Start of Block

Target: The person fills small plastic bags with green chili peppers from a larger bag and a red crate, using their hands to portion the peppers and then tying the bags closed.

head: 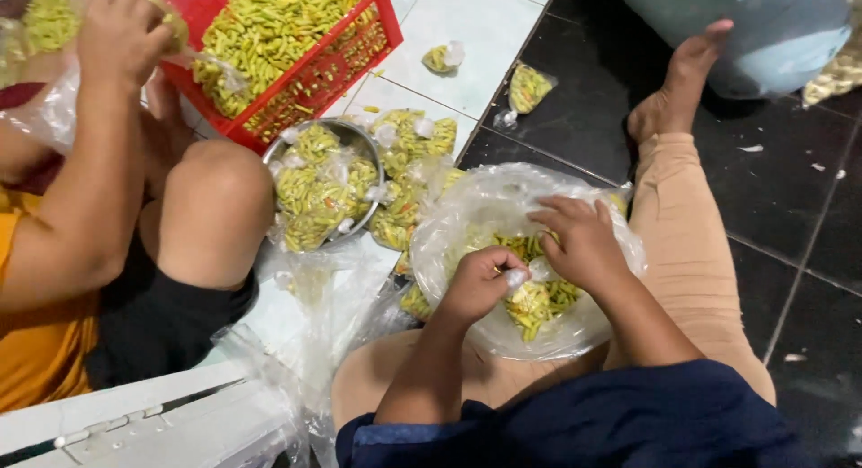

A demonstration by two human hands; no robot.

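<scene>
Pale and black floor tiles (790, 190) meet beneath two seated people, glossy and hard under soft heaps of snacks. On the wearer's lap sits a big clear plastic bag (467, 208), thin and crinkly, half full of yellow-green snack sticks (539, 302) that look light, dry and brittle. The left hand (476, 284) is clenched, its fingers pinching the twisted neck of a small packet (530, 293) at about seven o'clock in the bag; the right hand (584, 244) curls over it, grasping the same slippery film. Holding at the gathered neck seems safest, since squeezing would likely crush the sticks. At ten o'clock a steel bowl (359, 136) and red basket (359, 55) hold more packets; another person's hand (121, 33) lifts a bag.
</scene>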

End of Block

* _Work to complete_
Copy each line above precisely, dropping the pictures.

* _Answer to the exercise_
Target: The person fills small plastic bags with green chili peppers from a larger bag and a red crate, using their hands to portion the peppers and then tying the bags closed.

head: 

A demonstration by two human hands; no robot.

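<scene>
Pale and black floor tiles (790, 190) meet beneath two seated people, glossy and hard under soft heaps of snacks. On the wearer's lap sits a big clear plastic bag (467, 208), thin and crinkly, half full of yellow-green snack sticks (539, 302) that look light, dry and brittle. The left hand (476, 284) is clenched, its fingers pinching the twisted neck of a small packet (530, 293) at about seven o'clock in the bag; the right hand (584, 244) curls over it, grasping the same slippery film. Holding at the gathered neck seems safest, since squeezing would likely crush the sticks. At ten o'clock a steel bowl (359, 136) and red basket (359, 55) hold more packets; another person's hand (121, 33) lifts a bag.
</scene>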

No further output remains for this exercise.